Nos adversaires tirent de là que nous cultivons les plaisirs du ventre à la manière des pourceaux, que nous n’avons d’estime que pour la débauche, la fornication déréglée, la goinfrerie et autres turpitudes. Mais qu’ils viennent donc visiter notre Jardin et nous voir dans l’exercice ordinaire de la vie ! Et que verront-ils donc ? Des hommes et des femmes libres, sans esclaves, sans souffre-douleurs, vivre de peu, se nourrir de peu, boire de l’eau fraîche, converser paisiblement, lire, écrire, aider ceux qui souffrent d’anxiété ou de bile noire, et pour le reste prendre en charge eux-mêmes les nécessités de l’entretien, sans nuire à quiconque, et ne désirer rien d’autre que mener la vie belle et bonne de la philosophie ! Etranges jouisseurs qui vivent dans la plus grande frugalité, et dont le plaisir souverain est la tranquillité de l’âme !

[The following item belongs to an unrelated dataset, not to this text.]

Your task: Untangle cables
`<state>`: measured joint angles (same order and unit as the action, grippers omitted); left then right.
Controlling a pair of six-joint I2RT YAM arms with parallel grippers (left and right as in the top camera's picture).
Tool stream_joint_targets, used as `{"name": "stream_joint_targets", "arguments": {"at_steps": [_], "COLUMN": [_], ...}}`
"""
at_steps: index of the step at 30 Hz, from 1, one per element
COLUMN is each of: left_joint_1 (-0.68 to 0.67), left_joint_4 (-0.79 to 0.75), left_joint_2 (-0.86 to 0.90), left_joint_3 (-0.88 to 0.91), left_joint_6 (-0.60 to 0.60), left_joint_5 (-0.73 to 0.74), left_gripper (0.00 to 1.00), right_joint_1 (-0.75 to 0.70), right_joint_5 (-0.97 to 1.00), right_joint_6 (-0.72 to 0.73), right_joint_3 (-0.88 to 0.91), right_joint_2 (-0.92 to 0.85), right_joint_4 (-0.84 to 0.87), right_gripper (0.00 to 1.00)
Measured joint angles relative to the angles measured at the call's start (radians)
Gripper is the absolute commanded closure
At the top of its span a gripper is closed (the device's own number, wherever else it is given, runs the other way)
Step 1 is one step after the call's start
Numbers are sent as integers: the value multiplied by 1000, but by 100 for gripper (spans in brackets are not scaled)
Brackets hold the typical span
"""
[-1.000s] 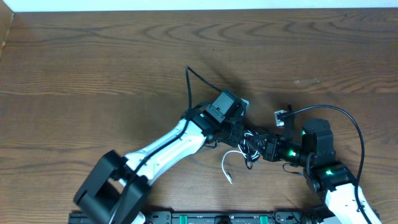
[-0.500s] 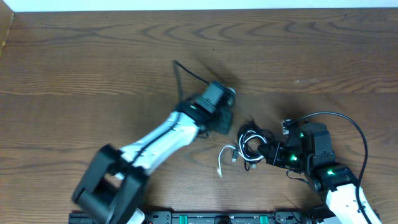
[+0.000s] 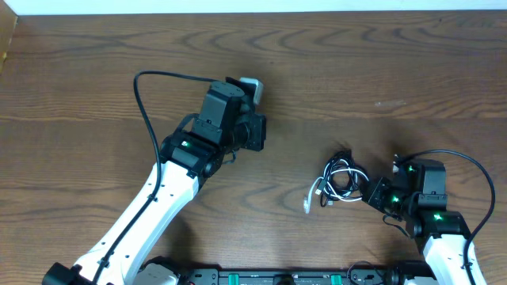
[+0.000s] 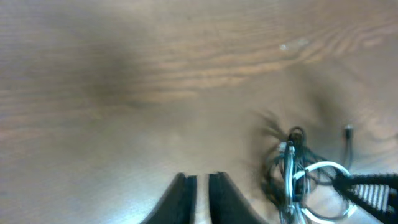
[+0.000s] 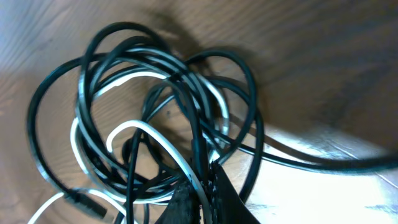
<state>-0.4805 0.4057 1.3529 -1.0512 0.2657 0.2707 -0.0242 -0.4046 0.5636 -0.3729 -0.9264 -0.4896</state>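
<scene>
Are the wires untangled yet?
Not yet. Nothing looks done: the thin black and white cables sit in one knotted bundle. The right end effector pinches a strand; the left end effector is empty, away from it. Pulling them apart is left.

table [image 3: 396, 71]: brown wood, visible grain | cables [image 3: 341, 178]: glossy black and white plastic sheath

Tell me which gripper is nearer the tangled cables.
Right. The right gripper is shut on the cables at the bundle's right edge. The left gripper hangs apart from them, well off to their left, touching nothing.
</scene>
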Motion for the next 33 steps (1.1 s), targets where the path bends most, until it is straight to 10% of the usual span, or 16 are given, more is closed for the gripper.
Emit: {"name": "stream_joint_targets", "arguments": {"at_steps": [4, 8, 23, 33], "left_joint_1": [0, -2, -156, -240], "left_joint_4": [42, 42, -163, -273], "left_joint_2": [8, 34, 245, 432], "left_joint_3": [0, 0, 0, 0], "left_joint_6": [0, -28, -220, -216], "left_joint_5": [72, 172, 320, 257], "left_gripper": [23, 6, 7, 35], "right_joint_1": [-1, -1, -1, -1], "right_joint_5": [-51, -154, -288, -324], "right_joint_6": [-72, -188, -295, -305], "right_joint_3": [0, 0, 0, 0], "right_joint_2": [0, 0, 0, 0], "right_joint_4": [27, 54, 49, 28], "right_gripper": [99, 99, 99, 99]}}
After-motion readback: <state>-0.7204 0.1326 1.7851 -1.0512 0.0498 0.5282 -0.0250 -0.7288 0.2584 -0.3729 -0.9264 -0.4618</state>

Et pourtant, il n’est aucune contradiction entre nos principes et notre style de vie. C’est là tout un, à l’image de l’unité substantielle de la nature. Nous vivons en harmonie avec les étoiles, les dieux et les hommes. Et tout ce que nous pouvons espérer c’est que les hommes, autour de nous, s’ils ne veulent nous rejoindre, nous laissent au moins poursuive à notre guise le chemin de la sagesse.

 

Ainsi donc, mon cher Colophon, médite ces propos qui devraient te rasséréner en dissipant tes doutes. Et si quelqu’un de nos adversaires ou de nos contradicteurs médit de nous et de notre genre de vie, tu auras aisément de quoi le tancer et le morigéner. Je suis sûr que toi, si tu n’es pas convaincu tout à fait, tu t’abstiendras certainement de nous blâmer. Porte-toi bien.